- _Exercise aim_
Set down the data again word for word. Skip any pictures.

- _Raw data_
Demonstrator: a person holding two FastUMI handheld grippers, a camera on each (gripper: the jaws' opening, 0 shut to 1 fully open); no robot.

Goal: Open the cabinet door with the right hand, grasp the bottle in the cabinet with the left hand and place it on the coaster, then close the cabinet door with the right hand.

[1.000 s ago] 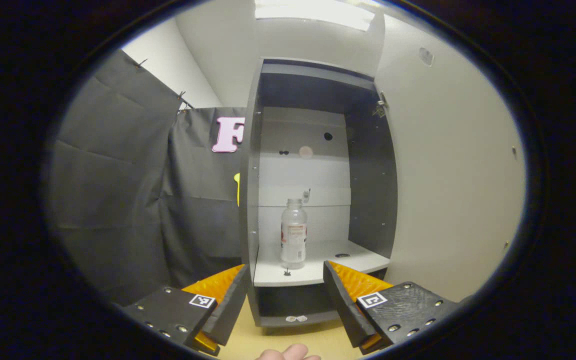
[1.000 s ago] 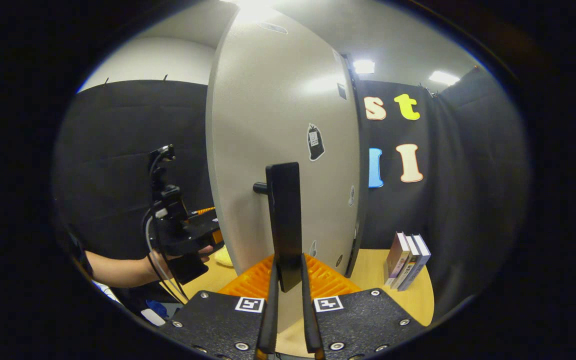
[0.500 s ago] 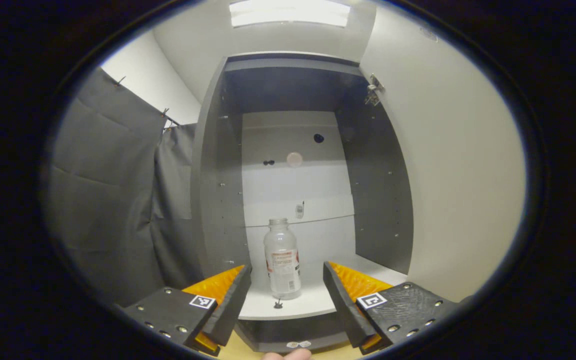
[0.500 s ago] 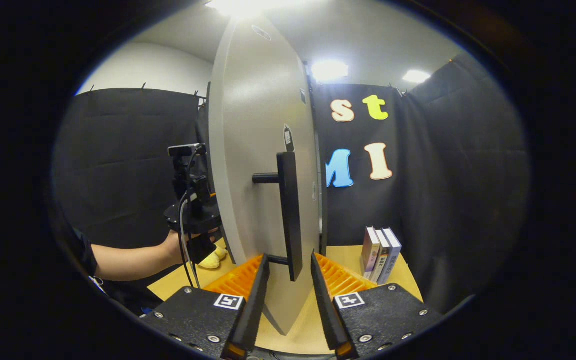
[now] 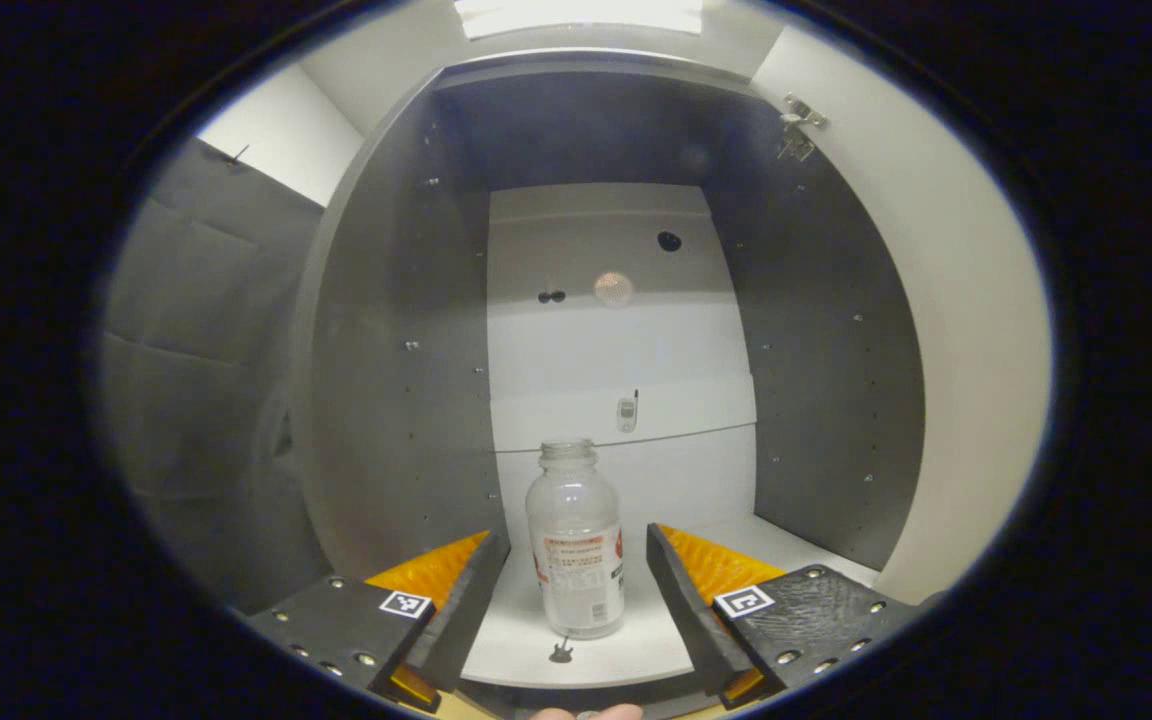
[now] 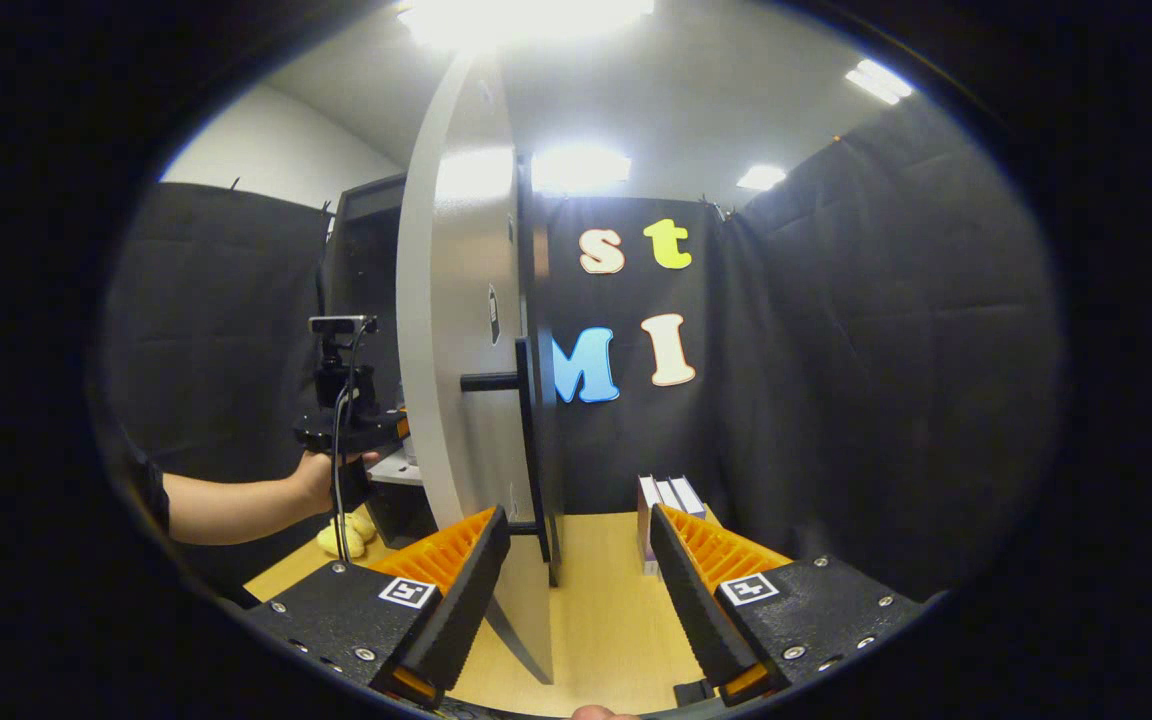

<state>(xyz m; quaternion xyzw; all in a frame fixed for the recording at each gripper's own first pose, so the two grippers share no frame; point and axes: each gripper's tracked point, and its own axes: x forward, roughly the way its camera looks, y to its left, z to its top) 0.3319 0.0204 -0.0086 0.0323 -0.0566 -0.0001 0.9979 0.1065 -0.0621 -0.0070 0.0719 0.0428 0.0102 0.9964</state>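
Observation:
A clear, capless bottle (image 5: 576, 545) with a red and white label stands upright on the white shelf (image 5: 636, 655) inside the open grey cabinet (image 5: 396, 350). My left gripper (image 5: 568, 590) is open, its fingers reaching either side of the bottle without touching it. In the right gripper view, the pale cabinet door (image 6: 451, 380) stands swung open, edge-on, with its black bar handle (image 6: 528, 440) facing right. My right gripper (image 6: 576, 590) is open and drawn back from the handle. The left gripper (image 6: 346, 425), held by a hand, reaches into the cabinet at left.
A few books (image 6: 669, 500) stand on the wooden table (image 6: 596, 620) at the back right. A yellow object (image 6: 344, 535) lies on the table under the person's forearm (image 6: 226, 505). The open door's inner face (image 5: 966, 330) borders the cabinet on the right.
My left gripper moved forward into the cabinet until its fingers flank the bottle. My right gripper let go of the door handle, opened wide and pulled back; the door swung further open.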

- _Finished exercise_
Demonstrator: a person holding two FastUMI handheld grippers, a camera on each (gripper: the jaws' opening, 0 shut to 1 fully open); no robot.

Goal: Open the cabinet door with the right hand, grasp the bottle in the cabinet with the left hand and place it on the coaster, then close the cabinet door with the right hand.

[1.000 s ago] 
[1.000 s ago] 
[0.500 s ago] 
[0.500 s ago] 
[now] 
[now] 

<state>(xyz m; quaternion xyzw; all in a frame fixed for the recording at each gripper's own first pose, so the two grippers share no frame; point and axes: each gripper's tracked point, and its own axes: x forward, roughly the way its camera looks, y to its left, z to its top) 0.3319 0.0204 -0.0086 0.0323 -0.0566 -0.0001 0.9979 0.1065 -0.0621 -0.0070 0.0719 0.0428 0.0102 0.9964</state>
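Observation:
A clear, capless bottle (image 5: 576, 545) with a red and white label stands upright on the white shelf (image 5: 636, 655) inside the open grey cabinet (image 5: 396, 350). My left gripper (image 5: 568, 590) is open, its fingers reaching either side of the bottle without touching it. In the right gripper view, the pale cabinet door (image 6: 451, 380) stands swung open, edge-on, with its black bar handle (image 6: 528, 440) facing right. My right gripper (image 6: 576, 590) is open and drawn back from the handle. The left gripper (image 6: 346, 425), held by a hand, reaches into the cabinet at left.
A few books (image 6: 669, 500) stand on the wooden table (image 6: 596, 620) at the back right. A yellow object (image 6: 344, 535) lies on the table under the person's forearm (image 6: 226, 505). The open door's inner face (image 5: 966, 330) borders the cabinet on the right.
My left gripper moved forward into the cabinet until its fingers flank the bottle. My right gripper let go of the door handle, opened wide and pulled back; the door swung further open.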

This finishes the exercise.